Transcribe all of the listing exactly.

----------------------------------------

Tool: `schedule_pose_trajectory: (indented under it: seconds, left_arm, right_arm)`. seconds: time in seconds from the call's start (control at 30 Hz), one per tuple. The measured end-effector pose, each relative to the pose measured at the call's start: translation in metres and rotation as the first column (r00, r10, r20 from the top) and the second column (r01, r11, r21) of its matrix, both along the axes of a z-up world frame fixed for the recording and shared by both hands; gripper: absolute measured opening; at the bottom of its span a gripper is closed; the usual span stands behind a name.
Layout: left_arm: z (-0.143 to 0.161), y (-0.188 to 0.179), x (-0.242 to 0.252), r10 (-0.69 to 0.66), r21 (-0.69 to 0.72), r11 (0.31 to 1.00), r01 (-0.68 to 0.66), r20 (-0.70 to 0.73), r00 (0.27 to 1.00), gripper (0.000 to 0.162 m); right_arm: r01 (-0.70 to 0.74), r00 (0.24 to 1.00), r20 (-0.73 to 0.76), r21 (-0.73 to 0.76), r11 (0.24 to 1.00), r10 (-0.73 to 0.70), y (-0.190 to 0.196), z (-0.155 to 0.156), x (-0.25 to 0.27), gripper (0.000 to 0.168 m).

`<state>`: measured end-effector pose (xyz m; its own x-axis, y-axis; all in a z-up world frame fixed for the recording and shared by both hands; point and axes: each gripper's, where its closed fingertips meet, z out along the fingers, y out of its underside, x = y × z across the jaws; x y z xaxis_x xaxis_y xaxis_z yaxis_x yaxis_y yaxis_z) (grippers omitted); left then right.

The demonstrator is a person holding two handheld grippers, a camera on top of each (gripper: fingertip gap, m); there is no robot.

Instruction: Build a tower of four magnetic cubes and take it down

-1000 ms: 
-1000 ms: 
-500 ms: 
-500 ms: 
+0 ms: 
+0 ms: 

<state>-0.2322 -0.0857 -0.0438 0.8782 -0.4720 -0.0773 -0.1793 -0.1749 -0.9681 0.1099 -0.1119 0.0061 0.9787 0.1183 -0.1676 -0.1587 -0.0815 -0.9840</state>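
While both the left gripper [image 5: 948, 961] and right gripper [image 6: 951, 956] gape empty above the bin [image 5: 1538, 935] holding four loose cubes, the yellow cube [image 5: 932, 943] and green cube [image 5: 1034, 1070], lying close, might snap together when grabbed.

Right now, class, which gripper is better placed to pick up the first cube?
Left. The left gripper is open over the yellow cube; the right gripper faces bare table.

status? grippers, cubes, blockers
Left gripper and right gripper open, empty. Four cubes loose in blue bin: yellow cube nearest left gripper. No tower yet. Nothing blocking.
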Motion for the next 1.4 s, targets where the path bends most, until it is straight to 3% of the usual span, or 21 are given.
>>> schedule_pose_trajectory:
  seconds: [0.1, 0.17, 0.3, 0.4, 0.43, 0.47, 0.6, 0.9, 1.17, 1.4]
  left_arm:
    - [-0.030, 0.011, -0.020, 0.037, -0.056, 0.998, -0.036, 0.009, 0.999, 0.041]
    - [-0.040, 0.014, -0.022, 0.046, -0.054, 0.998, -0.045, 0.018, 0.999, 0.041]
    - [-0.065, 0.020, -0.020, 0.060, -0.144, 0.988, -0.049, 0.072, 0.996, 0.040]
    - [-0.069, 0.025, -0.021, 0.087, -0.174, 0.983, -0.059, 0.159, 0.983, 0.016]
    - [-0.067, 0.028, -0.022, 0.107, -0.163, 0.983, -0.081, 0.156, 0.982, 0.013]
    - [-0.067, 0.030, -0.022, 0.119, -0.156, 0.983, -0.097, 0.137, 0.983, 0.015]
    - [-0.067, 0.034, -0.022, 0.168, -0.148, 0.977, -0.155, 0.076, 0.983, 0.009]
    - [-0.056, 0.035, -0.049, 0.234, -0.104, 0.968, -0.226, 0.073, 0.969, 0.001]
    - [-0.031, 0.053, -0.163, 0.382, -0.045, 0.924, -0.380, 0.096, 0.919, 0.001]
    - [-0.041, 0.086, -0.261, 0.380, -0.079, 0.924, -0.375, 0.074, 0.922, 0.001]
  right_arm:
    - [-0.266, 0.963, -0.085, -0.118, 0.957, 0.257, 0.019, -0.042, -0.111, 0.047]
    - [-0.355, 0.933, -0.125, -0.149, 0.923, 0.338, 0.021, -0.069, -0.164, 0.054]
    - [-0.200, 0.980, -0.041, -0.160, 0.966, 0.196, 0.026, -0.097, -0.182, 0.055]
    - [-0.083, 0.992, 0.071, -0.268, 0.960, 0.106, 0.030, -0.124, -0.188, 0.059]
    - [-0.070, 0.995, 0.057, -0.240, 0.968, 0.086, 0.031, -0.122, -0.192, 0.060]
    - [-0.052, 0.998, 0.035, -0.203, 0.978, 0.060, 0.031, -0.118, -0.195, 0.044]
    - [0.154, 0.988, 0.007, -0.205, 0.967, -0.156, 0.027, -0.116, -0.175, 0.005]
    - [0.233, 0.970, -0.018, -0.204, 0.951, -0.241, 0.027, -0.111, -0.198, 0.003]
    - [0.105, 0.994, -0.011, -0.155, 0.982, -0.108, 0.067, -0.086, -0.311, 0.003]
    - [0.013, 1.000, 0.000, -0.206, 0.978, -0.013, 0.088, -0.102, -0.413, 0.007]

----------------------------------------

__RESULT OF THE EXERCISE__
Tool: `schedule_pose_trajectory: (indented under it: seconds, left_arm, right_arm)`. seconds: time in seconds from the call's start (control at 30 Hz), one per tuple. The measured end-effector pose, each relative to the pose measured at the call's start: translation in metres and rotation as the first column (r00, r10, r20 from the top) and the second column (r01, r11, r21) of its matrix, both along the axes of a z-up world frame fixed for the recording and shared by both hands; gripper: absolute measured opening; at the bottom of its span a gripper is closed; the usual span stands behind a name.
Layout: left_arm: z (-0.143 to 0.161), y (-0.188 to 0.179), x (-0.242 to 0.252), r10 (-0.69 to 0.66), r21 (-0.69 to 0.72), r11 (0.31 to 1.00), r01 (-0.68 to 0.66), r20 (-0.70 to 0.73), r00 (0.27 to 1.00), gripper (0.000 to 0.162 m); right_arm: r01 (-0.70 to 0.74), r00 (0.24 to 1.00), r20 (-0.73 to 0.76), r21 (-0.73 to 0.76), r11 (0.24 to 1.00), r10 (-0.73 to 0.70), y (-0.190 to 0.196), z (-0.155 to 0.156), x (-0.25 to 0.27), gripper (0.000 to 0.168 m).

`<state>`: measured end-effector pose (xyz m; its own x-axis, y-axis; all in a z-up world frame fixed for the recording and shared by both hands; point and axes: each gripper's, where its closed fingertips meet, z out along the fingers, y out of its underside, x = y × z across the jaws; x y z xaxis_x xaxis_y xaxis_z yaxis_x yaxis_y yaxis_z) (grippers omitted); left then right.

The demonstrator is a person holding two handheld grippers, a camera on top of each (gripper: fingertip gap, m); there is no robot.

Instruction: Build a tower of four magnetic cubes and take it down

-1000 ms: 
-1000 ms: 
-500 ms: 
-500 ms: 
+0 ms: 
+0 ms: 

<state>-0.2322 -0.0857 -0.0438 0.8782 -0.4720 -0.0773 -0.1793 -0.1749 -0.9681 0.1099 -0.1119 0.0061 0.9787 0.1183 -0.1676 -0.1587 -0.0815 -0.9840</state>
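While both the left gripper [image 5: 948, 961] and right gripper [image 6: 951, 956] gape empty above the bin [image 5: 1538, 935] holding four loose cubes, the yellow cube [image 5: 932, 943] and green cube [image 5: 1034, 1070], lying close, might snap together when grabbed.

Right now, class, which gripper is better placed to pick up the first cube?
Left. The left gripper is open over the yellow cube; the right gripper faces bare table.

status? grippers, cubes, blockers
Left gripper and right gripper open, empty. Four cubes loose in blue bin: yellow cube nearest left gripper. No tower yet. Nothing blocking.
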Motion for the next 1.4 s, targets where the path bends most, until it is straight to 3% of the usual span, or 21 are given.
>>> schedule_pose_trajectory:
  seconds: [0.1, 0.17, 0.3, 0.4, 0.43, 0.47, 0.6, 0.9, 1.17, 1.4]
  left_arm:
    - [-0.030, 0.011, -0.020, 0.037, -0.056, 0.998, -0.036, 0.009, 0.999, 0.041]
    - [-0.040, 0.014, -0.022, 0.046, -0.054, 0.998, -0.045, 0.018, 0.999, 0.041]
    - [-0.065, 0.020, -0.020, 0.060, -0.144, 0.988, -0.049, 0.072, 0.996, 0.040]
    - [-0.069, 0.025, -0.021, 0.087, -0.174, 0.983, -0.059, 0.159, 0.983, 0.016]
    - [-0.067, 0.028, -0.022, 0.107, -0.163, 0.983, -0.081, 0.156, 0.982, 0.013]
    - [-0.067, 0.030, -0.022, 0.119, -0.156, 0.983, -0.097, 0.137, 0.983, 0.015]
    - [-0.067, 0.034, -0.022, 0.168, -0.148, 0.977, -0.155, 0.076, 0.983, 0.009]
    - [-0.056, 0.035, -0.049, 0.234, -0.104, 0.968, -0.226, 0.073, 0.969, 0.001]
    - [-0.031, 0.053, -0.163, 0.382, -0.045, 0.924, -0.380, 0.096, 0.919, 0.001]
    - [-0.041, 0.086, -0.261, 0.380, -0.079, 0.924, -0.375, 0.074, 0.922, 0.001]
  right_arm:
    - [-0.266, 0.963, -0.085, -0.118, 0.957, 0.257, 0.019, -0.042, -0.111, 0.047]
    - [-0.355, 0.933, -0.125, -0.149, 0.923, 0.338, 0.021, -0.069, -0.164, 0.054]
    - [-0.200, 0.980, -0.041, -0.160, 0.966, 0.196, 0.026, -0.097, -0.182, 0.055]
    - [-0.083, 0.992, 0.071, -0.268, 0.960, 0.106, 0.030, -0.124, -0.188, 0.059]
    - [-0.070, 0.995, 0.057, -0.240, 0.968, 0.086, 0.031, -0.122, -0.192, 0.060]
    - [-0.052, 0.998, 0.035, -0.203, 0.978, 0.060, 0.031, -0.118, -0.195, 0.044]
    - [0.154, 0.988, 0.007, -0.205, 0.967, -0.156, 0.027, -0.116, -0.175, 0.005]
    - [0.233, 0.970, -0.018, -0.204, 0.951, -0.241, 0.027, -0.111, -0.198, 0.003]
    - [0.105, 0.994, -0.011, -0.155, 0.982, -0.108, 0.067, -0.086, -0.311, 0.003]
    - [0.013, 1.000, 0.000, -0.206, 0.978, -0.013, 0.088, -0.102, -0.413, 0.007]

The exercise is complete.